BRIEF
Among the records below, how many lines contain "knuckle"? State the number and nothing more.

EXERCISE INPUT
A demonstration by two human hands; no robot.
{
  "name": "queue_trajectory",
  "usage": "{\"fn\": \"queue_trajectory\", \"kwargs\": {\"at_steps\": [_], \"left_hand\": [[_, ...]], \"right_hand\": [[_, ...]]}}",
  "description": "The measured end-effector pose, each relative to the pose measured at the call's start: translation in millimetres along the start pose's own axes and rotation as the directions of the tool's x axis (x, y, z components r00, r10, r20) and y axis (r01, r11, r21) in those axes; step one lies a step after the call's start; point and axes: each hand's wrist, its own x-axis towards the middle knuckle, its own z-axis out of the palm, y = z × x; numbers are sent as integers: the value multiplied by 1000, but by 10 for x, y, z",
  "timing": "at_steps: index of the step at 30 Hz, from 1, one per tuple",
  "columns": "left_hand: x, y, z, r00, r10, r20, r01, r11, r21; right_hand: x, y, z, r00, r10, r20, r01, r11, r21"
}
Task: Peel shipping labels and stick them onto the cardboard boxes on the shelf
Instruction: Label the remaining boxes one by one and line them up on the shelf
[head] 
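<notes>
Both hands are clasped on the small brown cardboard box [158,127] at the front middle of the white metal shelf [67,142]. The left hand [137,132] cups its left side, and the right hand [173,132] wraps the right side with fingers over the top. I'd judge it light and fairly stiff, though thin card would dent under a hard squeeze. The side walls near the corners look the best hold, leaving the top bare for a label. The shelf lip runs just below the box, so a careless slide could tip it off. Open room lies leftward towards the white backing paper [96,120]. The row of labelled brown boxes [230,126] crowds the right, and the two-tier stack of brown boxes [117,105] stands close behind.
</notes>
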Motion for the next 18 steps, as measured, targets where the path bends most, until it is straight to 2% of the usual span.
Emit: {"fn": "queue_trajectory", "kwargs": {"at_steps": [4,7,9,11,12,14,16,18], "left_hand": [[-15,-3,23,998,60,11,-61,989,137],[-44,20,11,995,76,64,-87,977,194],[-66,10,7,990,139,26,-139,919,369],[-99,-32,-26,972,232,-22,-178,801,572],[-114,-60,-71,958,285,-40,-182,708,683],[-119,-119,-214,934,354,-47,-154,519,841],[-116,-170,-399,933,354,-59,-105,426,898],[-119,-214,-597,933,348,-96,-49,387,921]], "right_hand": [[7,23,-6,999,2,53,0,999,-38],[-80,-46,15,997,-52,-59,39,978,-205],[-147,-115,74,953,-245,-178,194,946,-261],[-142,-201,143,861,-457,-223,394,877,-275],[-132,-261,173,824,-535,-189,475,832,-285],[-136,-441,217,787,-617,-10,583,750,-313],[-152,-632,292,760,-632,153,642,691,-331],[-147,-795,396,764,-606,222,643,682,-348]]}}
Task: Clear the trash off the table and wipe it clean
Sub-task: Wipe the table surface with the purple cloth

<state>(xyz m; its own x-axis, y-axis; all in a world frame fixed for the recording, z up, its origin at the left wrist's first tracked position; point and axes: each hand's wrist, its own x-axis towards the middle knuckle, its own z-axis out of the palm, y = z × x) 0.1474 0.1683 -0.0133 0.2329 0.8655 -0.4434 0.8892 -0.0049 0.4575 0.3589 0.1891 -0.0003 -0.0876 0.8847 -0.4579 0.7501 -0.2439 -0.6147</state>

ANSWER TO THIS EXERCISE
2